Task description. Look through the entries that follow and return each line that has the string "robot".

Record extracts.
--- START ---

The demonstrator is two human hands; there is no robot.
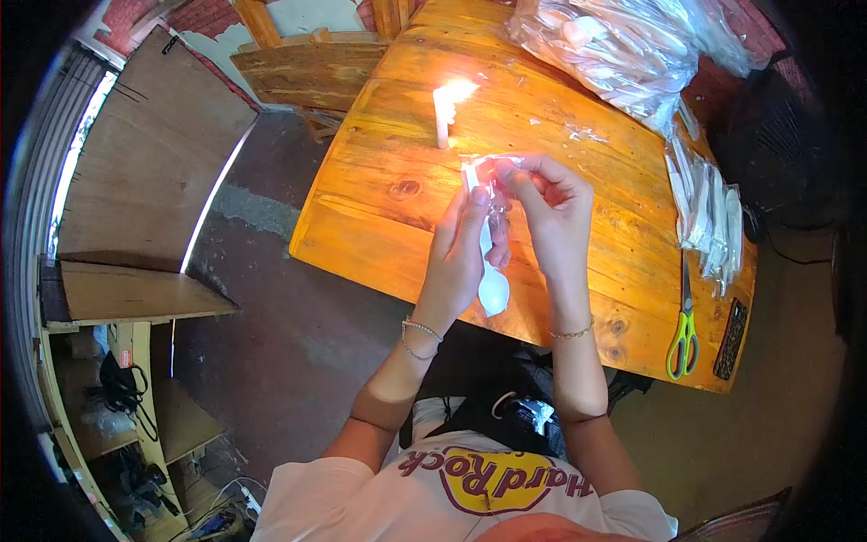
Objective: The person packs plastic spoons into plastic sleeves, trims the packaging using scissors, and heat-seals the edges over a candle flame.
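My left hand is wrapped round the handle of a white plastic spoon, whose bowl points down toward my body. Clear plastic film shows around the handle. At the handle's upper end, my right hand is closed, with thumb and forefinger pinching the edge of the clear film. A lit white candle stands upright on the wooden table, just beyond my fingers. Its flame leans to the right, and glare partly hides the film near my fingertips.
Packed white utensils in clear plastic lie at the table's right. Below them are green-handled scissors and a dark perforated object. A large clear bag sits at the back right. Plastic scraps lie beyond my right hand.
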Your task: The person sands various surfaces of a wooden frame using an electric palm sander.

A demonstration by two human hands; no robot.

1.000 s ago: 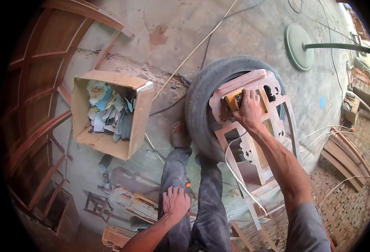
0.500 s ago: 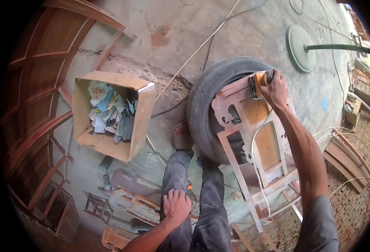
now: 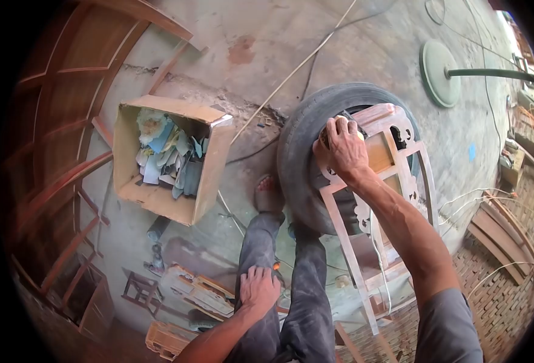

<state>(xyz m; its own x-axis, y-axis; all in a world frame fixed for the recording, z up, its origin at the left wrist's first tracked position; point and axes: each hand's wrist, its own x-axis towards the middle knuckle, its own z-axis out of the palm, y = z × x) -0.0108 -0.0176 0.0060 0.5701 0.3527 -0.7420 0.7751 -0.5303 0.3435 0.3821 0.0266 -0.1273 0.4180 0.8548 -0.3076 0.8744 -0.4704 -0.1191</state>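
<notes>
My right hand (image 3: 346, 148) is wrapped over a yellow-and-black power sander (image 3: 360, 136), mostly hidden beneath the palm and fingers. The sander lies against the upper left corner of a carved wooden chair frame (image 3: 338, 224), which has a brown panel (image 3: 378, 152) in its back. That frame leans over a black tire (image 3: 292, 136) lying on the floor. A pale cord (image 3: 376, 245) hangs down across the chair from beneath my right forearm. My left hand (image 3: 259, 287) rests open on my dusty trouser leg, fingers laid over the knee, holding nothing.
Left of the tire stands a cardboard box (image 3: 212, 163) full of sandpaper scraps. A round green stand base (image 3: 439, 72) is at upper right. Cables (image 3: 297, 69) cross the concrete floor. Wooden furniture frames (image 3: 197, 290) lie lower left, curved wood pieces (image 3: 497, 242) at right.
My right hand has moved the sander leftward and slightly down, from the top right to the left side of the chair back. My left hand stays on the knee.
</notes>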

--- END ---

Solution to this exercise.
The demonstrator is two human hands; there is no robot.
A demonstration by two human hands; no robot.

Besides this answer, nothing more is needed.